How to make predictions ?

The H-component predictions are given by $\hat{\tilde{Y}}_{new} = X_{new}U(C^TU)^{-1}B$ with:

→ $U$ the $p \times H$ matrix of component weights in $X$

→ $C$ the $p \times H$ matrix of coefficients of $X$ on $T$

→ $B$ the $H \times k$ matrix of coefficients of $T$ on $Y$

We therefore find the columns of $C$ by the following expression:

$c_h = \frac{X^{(h)T} t_h}{t^T_h t_h}$

we also have the expression :

$B = (T^TT)^{-1}T^T\tilde{Y}$

$Remark$

We can acknowledge the same expression $\hat{\tilde{Y}}_{new} = X_{new}U(C^TU)^{-1}B$ in the PLS method except that $Y$ and $\hat{Y}_{new}$ are not one-hot encoded.
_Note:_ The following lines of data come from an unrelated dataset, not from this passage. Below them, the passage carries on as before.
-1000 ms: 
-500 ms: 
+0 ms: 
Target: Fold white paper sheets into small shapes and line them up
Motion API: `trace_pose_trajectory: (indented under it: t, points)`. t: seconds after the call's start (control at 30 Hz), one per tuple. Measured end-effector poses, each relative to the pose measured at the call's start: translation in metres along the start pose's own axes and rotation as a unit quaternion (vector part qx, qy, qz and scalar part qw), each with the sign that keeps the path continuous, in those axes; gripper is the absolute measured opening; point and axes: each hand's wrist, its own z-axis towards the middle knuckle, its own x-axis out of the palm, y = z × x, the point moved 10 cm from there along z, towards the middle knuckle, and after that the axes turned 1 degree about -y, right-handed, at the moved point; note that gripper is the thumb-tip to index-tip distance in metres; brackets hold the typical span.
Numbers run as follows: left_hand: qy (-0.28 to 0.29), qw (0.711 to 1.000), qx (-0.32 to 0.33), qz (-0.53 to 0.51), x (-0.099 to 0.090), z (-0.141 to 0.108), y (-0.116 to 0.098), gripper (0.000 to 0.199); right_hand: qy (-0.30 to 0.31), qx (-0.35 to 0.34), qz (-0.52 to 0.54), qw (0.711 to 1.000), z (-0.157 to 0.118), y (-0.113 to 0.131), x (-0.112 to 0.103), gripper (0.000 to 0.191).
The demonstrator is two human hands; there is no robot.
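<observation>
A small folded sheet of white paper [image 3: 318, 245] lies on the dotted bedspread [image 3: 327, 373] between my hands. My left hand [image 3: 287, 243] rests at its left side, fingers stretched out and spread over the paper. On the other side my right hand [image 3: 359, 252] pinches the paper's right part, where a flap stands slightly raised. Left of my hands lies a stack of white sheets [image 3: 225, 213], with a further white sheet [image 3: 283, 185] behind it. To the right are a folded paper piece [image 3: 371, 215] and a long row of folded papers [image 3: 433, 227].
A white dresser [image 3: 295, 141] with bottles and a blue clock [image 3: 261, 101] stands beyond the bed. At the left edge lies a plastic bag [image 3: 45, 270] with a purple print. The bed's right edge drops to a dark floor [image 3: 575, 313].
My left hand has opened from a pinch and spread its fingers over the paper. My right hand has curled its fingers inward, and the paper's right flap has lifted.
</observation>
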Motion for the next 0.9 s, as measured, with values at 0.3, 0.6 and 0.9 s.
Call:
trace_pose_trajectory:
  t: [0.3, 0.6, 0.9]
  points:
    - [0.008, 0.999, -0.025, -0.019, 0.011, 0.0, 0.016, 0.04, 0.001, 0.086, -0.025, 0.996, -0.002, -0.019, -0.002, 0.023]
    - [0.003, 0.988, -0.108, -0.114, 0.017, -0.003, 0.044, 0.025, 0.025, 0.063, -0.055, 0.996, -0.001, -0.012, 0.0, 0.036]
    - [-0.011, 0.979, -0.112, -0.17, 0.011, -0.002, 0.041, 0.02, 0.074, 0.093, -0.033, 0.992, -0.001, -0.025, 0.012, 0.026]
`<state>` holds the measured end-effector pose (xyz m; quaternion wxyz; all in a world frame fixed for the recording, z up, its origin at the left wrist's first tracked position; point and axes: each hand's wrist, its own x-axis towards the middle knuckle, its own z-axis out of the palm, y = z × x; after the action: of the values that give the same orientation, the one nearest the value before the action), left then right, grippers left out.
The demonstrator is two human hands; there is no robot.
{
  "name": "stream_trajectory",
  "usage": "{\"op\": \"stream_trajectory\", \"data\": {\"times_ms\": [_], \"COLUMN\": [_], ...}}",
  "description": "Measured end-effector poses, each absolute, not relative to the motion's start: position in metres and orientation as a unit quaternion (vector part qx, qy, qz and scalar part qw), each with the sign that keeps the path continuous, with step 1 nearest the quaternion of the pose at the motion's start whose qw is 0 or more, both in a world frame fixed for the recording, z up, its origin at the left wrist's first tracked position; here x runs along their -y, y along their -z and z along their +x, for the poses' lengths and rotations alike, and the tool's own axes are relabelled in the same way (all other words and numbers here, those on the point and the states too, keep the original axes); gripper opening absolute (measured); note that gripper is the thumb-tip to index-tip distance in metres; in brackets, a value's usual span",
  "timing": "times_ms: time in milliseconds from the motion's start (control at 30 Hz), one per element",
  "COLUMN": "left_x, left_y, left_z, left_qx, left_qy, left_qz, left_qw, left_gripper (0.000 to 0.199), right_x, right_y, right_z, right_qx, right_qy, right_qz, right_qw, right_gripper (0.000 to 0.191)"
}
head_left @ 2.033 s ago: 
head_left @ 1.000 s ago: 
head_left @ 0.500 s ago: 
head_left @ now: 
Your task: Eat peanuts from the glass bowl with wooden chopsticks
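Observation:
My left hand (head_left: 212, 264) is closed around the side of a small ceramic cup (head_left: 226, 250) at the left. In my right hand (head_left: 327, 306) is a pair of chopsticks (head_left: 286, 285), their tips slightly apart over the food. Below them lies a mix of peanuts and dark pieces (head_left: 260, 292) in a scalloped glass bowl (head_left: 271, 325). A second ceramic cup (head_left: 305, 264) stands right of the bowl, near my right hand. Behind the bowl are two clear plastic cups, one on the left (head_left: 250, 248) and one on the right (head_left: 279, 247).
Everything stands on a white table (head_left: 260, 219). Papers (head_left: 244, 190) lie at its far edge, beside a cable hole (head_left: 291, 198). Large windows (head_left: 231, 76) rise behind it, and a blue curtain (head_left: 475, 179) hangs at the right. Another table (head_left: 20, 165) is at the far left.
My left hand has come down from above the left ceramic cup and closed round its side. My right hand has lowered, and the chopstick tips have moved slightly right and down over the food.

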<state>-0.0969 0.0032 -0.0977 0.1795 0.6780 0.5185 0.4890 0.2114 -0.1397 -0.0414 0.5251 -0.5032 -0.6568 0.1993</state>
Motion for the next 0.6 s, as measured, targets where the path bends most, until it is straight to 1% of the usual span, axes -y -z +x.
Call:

Since the matrix $\hat{\tilde{Y}}_{new}$ is of size $n_{new} \times k$ , the assignment of classes of $\hat{Y}_{new}$ is therefore done using a distance calculation method called ; there are three of them:

the Maximum distance
the Centroid distance
the Mahalanobis distance

Maximum distance

The distance from the maximum is the simplest. We start from $\hat{\tilde{Y}}_{new}$ where the values represent scores for each individual and for each class. The class to predict will therefore be the one with the highest score. In other words, we have:

$\hat{c}_i = \operatorname*{argmax}_l (\hat{\tilde{Y}}_{new})_{i,l} \forall i \in {1,...,n}$

With $i$ the row index and $l$ the column index of $(\hat{\tilde{Y}}_{new})_{i,l}$ .

Centroïd and Mahalanobis distance

The centroid and Mahalanobis distances are based on the trained latent variable $\hat{t}^{(h)}$ and on the predicted latent variables from $\hat{t}^{(1)}_{new} = X^{(1)}_{new}u$ to $\hat{t}^{(h)}_{new} = X^{(h)}_{new}u$ .

Concretely, this involves calculating a Euclidean distance between the center of gravity of $t^{(h)}$ and the predicted latent variables. The class for which the distance is the smallest is then selected.

$T_c$ denotes a portion of the matrix $T$ containing only the individuals of class $c$ . The predicted component matrix $\hat{T} = \hat{T}_{new} = X_{new}U(C^TU)^{-1}$ is also denoted.

Centroïd distance

we therefore calculate $T_c$
we then calculate the centroid vector $Gc = \frac{1}{n_c}\mathbb{1}_{n_c}^TT_c = (\frac{1}{n_c} \frac{1}{n_c}...\frac{1}{n_c})T_c$ with $n_c$ the frequency of class $c$ .
we find the matrix $G$ composed of the row vectors $G_c$
for each row vector of $\hat{T}_{new}$ , we calculate the Euclidean distance with each of the row vectors of $G$ . Finally, we assign the class $c$ for which the distance is the smallest. In other words:

$\hat{Y}_i = \operatorname*{argmin}_{1\leq c \leq k} dist(\hat{T}_i,G_c) = \operatorname*{argmin}_{1\leq c \leq k} \sqrt{\sum_{h=1}^{H} (\hat{T}_{i,h} - G_{c,h})^2}$

$\forall i \in {1,...,n}$

Mahalanobis distance

For this distance, we calculate the matrix $G$ as before, then for each row vector of $\hat{T}$ we calculate the Mahalanobis distance with each of the row vectors of $G$ .

$\hat{Y}_i = \operatorname*{argmin}_{1\leq c \leq k} dist(\hat{T}_i,G_c) = \operatorname*{argmin}_{1\leq c \leq k} \sqrt{(\hat{T}_i - G_c)^TCov^{-1}(\hat{T}_i - G_c)}$